Jeff Green | Feb 04, 2010
Council hears from Frank Roy on 1 Metre Initiative
Frank Roy made a short presentation recapping his One Metre Initiative proposal for the largest telescope in Canada, which he hopes to build under the dark skies of Mallory Hill, on Buckshot Lake Road near the historic village of Vennachar.
Tourism is slated to provide 90% of the revenue needed to build and keep the proposed world-class observatory operating, while use of the digitally controlled telescope from the astronomy programs at the University of Western Ontario, Queen's University, the University of Montreal and others would cover the remaining 10%.
Roy is seeking $5 million in investment, with which he says he can build the one metre telescope, a second 0.7 metre telescope that will also be remotely controlled, and used by amateur astronomers and others, as well as a smaller telescope and observation deck for use by tourists who travel to the site. A visitors’ centre is also planned, which is slated to include material about the telescope, high definition images captured by it, and other programming.
Roy said he only needs about $1.25 in up-front investment, and the rest can be covered off in loans from the Business Development Bank of Canada.
Ken Hook from the Land O'Lakes Tourist Association also attended the presentation at the invitation of Mayor Ron Maguire. “I am a believer that if you build it they will come,” Hook said. “If this gets built it would change the marketing that our association does. Until now we have been focusing on the sporting market - fishing and camping and outdoor recreation, but this would open up our marketing. I think it's a great concept. It’s something we would promote.”

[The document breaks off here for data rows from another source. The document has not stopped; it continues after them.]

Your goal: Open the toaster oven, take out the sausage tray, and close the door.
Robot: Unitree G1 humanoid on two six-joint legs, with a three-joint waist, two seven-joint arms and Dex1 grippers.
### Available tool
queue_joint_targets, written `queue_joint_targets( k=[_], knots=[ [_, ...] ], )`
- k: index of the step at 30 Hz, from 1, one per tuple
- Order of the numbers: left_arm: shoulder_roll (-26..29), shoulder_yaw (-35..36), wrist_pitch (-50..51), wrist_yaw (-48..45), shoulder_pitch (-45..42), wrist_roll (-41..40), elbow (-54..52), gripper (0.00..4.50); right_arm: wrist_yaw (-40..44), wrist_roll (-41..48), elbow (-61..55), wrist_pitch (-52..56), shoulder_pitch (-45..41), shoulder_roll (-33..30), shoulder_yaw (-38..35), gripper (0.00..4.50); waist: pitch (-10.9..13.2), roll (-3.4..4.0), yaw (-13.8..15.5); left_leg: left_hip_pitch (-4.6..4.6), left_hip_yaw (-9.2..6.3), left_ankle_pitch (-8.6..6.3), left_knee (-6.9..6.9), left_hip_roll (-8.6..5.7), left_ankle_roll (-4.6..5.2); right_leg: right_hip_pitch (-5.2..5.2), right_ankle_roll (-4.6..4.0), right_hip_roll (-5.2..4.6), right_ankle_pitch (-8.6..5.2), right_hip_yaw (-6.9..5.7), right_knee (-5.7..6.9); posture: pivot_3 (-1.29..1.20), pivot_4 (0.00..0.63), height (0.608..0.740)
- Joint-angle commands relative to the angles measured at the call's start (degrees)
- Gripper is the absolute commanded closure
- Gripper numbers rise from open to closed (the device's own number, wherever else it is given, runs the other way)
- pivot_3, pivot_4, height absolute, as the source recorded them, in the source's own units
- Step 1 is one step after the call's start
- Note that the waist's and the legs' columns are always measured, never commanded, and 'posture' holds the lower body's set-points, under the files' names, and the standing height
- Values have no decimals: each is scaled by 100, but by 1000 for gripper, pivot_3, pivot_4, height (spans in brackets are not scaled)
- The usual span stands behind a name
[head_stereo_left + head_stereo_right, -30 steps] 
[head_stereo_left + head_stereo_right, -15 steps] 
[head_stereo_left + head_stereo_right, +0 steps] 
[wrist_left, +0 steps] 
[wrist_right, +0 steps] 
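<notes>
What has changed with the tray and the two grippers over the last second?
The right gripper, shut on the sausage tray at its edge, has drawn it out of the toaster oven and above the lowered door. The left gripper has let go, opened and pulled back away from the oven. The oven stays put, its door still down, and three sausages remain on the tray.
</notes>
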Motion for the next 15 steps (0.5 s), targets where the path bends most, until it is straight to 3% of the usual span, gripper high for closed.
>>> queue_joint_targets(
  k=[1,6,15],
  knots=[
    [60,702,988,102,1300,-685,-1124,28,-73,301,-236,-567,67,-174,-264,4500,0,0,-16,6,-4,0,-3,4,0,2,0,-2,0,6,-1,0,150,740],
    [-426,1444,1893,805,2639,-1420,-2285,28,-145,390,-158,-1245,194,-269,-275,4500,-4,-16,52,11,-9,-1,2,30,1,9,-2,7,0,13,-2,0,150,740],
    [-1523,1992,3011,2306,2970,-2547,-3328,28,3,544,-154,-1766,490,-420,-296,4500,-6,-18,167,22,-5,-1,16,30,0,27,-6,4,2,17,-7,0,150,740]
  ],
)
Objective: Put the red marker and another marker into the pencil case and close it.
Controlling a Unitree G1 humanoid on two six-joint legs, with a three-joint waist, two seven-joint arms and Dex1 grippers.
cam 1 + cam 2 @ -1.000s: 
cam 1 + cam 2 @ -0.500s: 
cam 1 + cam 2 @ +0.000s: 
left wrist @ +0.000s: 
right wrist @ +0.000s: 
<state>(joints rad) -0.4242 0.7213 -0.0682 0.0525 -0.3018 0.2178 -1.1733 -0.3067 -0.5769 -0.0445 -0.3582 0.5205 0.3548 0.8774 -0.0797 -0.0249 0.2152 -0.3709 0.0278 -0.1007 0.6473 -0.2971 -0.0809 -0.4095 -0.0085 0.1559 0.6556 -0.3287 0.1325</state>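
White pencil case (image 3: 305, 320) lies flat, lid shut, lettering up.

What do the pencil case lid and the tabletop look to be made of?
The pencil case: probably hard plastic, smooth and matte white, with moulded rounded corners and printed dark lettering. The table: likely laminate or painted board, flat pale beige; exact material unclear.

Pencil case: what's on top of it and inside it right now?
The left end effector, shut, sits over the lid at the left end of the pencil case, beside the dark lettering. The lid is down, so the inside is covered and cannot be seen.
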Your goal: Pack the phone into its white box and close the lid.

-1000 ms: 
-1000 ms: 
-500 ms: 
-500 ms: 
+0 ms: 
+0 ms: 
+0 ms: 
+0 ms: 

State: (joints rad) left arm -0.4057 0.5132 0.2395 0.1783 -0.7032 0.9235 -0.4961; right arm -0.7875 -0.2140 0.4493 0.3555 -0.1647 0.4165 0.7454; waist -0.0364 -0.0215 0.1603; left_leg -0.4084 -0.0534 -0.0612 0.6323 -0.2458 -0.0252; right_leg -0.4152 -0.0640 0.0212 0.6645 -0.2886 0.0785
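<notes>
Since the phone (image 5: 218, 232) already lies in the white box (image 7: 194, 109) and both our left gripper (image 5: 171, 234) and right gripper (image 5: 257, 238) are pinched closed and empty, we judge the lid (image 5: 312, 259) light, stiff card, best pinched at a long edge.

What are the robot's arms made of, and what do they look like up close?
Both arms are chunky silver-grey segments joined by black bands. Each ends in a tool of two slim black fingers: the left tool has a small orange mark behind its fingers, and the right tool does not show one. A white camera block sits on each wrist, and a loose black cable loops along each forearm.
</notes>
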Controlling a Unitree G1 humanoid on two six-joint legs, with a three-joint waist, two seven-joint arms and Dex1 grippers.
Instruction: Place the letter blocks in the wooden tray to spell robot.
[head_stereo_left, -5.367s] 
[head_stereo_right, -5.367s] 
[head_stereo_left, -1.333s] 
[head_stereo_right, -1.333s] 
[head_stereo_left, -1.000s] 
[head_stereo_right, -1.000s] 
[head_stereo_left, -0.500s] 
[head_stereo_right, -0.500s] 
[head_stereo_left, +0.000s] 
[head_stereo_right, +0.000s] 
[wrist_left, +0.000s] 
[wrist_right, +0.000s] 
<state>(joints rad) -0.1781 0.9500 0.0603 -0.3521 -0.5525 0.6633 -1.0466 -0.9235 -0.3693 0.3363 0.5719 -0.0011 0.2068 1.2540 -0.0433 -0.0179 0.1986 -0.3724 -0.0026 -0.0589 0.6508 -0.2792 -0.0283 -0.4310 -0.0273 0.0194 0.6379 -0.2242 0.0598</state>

Frank Roy is seeking a contribution from the township towards a $25,000 market feasibility study that needs to be done in order for him to attract investors.
“I'm bullish about this. I think you know that,” Mayor Maguire said to Frank Roy.
Deputy Mayor Jim Beam has expressed concerns about the project. “I don't see this as a public/private partnership. I see this as private investors asking ratepayers to subsidize their project. I fully support this, but I'm not sure where it is going,” Beam said.
“How much money are you putting in?” he asked Roy.
“About $25,000 and a lot of sweat equity,” Roy said.
“How much have you got committed to this from investors?” Beam further asked.
Roy said that the feasibility study was necessary before investors would commit. “But I have been talking to several investors from the United States who are interested, extremely interested,” he said.
Frank Roy said he will send council a copy of the 70-page business plan he has prepared.
“We are just starting our budget deliberations,” said Mayor Ron Maguire. “We might want to make a donation towards a market study. You've acquitted yourself well to the questions we've brought to you.”
COST OF CAMPING PERMITS FROZEN - A routine request by Recreation Co-ordinator Cory Klatt to open up the Frontenac Parklands online reservation system for the season got caught up in the township’s budget debate.
“Given that council agreed to increase wages by 3% this year at our budget meeting, I think we should raise all fees 3%,” said Jim Beam.
“It think that's a wonderful point,” said Cory Klatt. “The only thing is that I think people are just now getting used to paying the fees, and use has been going up. I would be concerned about raising fees at this point. I think we are still in just too delicate a stage to be increasing fees.”
Councilor Lonnie Watkins said, “Let's leave it as is, raise the number of users, and then see what happens in a year or so.”
Councilor Bob Olmstead agreed with Jim Beam's logic.
“If wages are up, service fees should go up,” he said.
In the end the program was renewed with no fee increase.
MAGUIRE OPPOSES LOCAL MONEY FOR PINE MEADOW - Mayor Maguire reported that his motion at Frontenac County Council in favour of a contribution of $25,000 per year for ten years towards upgrades at the Pine Meadow Nursing Home had been defeated.
“Some of the reasons were incredulous to me, but there you have it,” he said. “I was particularly disappointed by the stance taken by Mayor Gutowski this time around, but it's been taffy pull all along at the county anyway.”
Maguire took note of a suggestion that the local municipalities might consider supporting nursing homes. “I hate that,” he said, “Social services are a county responsibility. If we start paying those costs at the township level we would put ourselves into a pretty tight corner. Council might want to act differently, which is fine, but that's my position.”
BEAM WANTS MORE HOURS FOR OMPAH LIBRARY: Deputy Mayor Jim Beam said he had been contacted by people in Ompah who were upset that when the Plevna library re-opens, the hours at the Ompah library will be reduced to four a week, less than the six hours per week it had been open when the Plevna library was last in operation.
“I would like it on record that Ompah should be open for at least six hours a week,” Beam said.